- _EXERCISE GOAL_: Quote exactly the lines spanning from the top of the data below to the line that contains "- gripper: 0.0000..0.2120", including both.

- _Data items_:
════════

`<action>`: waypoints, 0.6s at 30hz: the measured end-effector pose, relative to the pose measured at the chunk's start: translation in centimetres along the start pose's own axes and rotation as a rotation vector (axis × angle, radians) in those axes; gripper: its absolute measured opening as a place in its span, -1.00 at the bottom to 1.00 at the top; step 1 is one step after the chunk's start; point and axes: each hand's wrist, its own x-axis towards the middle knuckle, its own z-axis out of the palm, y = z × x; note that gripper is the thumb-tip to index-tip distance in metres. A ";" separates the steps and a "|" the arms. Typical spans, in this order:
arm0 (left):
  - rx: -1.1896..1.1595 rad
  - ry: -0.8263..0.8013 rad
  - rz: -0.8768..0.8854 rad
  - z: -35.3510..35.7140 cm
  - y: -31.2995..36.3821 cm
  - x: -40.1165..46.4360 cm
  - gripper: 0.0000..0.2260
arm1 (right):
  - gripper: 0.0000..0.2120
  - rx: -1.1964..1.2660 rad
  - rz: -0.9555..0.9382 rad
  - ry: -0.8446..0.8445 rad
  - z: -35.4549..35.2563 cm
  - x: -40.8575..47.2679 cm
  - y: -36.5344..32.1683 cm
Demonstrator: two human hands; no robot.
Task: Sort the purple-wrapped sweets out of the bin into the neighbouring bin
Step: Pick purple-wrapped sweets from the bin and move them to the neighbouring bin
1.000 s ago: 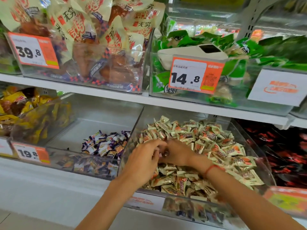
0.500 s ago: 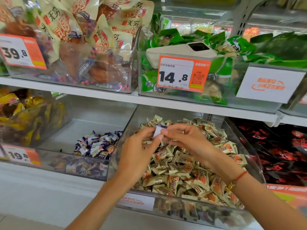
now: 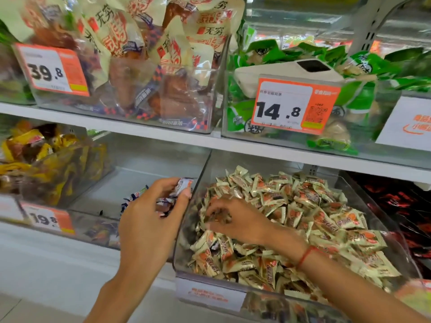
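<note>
I look down at 2 clear bins side by side on a shop shelf. My left hand (image 3: 149, 220) hangs over the left bin (image 3: 140, 173), at about 9 o'clock from the right bin (image 3: 363, 197). Its fingertips pinch 1 sweet (image 3: 184, 184) in a white and purple wrapper, right beside the wall the 2 bins share. The sweet is above the left bin and not yet dropped.

My right hand (image 3: 235, 217) rests on the heap (image 3: 303, 220) in the right bin, fingers curled down into the wrappers. Blur hides whether they grip anything, so I cannot tell.

I judge the task to be midway. A small pile (image 3: 137, 194) of purple-wrapped sweets already lies in the left bin, partly hidden behind my left hand. I see no purple on top of the heap, but it is deep and more may be buried, so digging is probably left.

The bins are hard, glossy clear plastic with sloped fronts and rounded corners. The heap's sweets are small pillow packs in shiny cream foil with orange print and saw-toothed ends, and I expect them to be light, crinkly and slippery. At 12 o'clock, the upper shelf holds larger packets behind an orange price tag (image 3: 293, 106) reading 14.8.
</note>
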 end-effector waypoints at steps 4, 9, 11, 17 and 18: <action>0.030 -0.029 0.000 -0.1 -0.5 0.0 -0.89 | -0.53 -0.340 -0.047 -0.050 2.0 -1.0 -0.3; 0.071 -0.040 0.005 -0.1 -0.3 -0.1 -0.88 | -0.73 -0.144 -0.115 -0.020 1.2 -1.2 0.3; 0.070 -0.038 -0.003 -0.2 -0.1 0.0 -0.88 | -0.75 0.019 -0.064 0.027 0.1 -1.9 0.5; 0.069 -0.036 -0.017 -0.2 0.0 0.1 -0.88 | -0.76 0.391 0.062 0.253 -3.9 -5.0 1.1; 0.072 -0.037 -0.023 -0.3 0.0 0.1 -0.87 | -0.76 0.385 0.081 0.283 -4.5 -5.6 1.2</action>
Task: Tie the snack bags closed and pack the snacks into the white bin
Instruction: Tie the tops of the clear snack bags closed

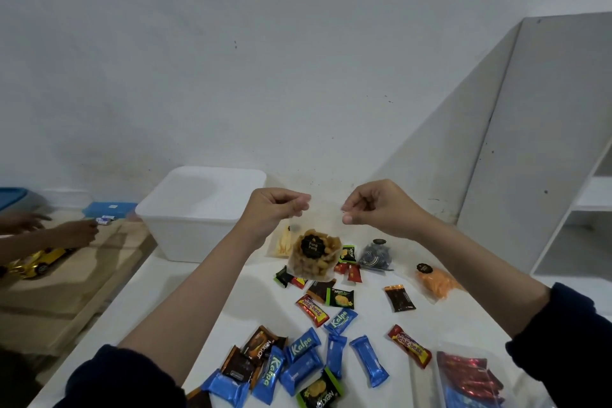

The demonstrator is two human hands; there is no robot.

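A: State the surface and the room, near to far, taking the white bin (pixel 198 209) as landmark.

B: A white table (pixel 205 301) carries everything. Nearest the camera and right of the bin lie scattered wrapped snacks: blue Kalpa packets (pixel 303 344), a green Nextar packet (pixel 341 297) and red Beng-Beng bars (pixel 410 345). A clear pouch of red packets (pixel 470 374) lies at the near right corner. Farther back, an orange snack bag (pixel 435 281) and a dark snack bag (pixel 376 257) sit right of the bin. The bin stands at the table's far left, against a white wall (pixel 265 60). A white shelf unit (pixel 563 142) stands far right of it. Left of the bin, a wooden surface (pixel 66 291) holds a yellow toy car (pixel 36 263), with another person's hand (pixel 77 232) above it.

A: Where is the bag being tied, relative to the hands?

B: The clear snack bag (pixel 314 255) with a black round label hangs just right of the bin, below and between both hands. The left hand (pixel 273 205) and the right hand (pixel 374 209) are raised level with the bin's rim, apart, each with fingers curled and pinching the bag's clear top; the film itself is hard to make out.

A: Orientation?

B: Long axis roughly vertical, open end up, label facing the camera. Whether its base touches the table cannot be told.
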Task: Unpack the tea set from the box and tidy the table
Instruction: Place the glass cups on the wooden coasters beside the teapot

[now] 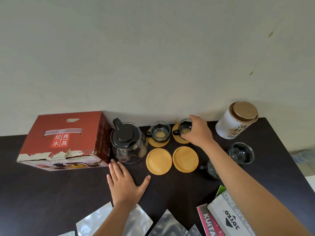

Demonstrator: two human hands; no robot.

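Observation:
A red tea-set box (66, 140) lies on the dark table (51, 193) at the left. Beside it stands a glass teapot (127, 143) with a black lid. Two glass cups sit on bamboo coasters behind: the left cup (159, 131) stands free, and my right hand (196, 132) grips the right cup (185, 126) on its coaster (177, 138). Two bare coasters (158, 161) (185, 159) lie in front. Two more glass cups (211, 169) (241, 153) rest to the right, one partly hidden by my forearm. My left hand (126, 183) lies flat on the table.
A white tea canister (236, 120) with a gold lid leans at the back right by the wall. Several silver foil pouches (95, 222) lie along the near edge. Printed boxes (225, 217) sit at the near right. The table's right edge runs close to the cups.

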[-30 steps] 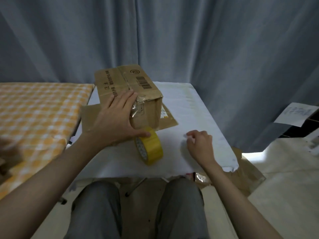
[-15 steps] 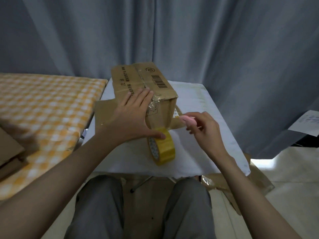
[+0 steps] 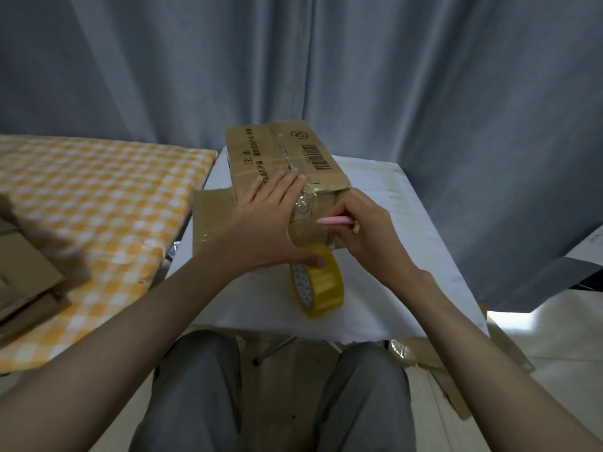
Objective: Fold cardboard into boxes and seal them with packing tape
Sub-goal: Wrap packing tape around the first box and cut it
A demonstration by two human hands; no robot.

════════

- _RESPONSE_:
`<action>`: waypoints, 0.6s at 30hz: the measured end-effector pose, relative to the pose measured at the chunk's start: translation in centimetres along the start pose's own axes and rotation as a rotation vector (axis × angle, radians) in those axes; gripper: its absolute measured opening as a place in its span, -1.00 at the bottom to 1.00 at the top; step 1 is one step after the chunk's start; point and axes: each hand's wrist, its own x-axis towards the middle knuckle, its own z-axis out of the palm, y = z × x; note that gripper is the thumb-tip to index-tip distance in metres. A ";" separates the steps and a "|" the arms. Typical spans, in this order:
arm0 (left):
  - rx: -1.1896..1.1595 rad
  - ry: -0.8263..0.8013 rad
  - rz: -0.8768..0.8854 rad
  - z: -35.3510..35.7140 cm
  - y: -31.2995..36.3821 cm
  - x: -40.1165..46.4360 cm
  - gripper: 0.0000..0.2260
arm1 (right):
  - gripper: 0.0000..0.2120

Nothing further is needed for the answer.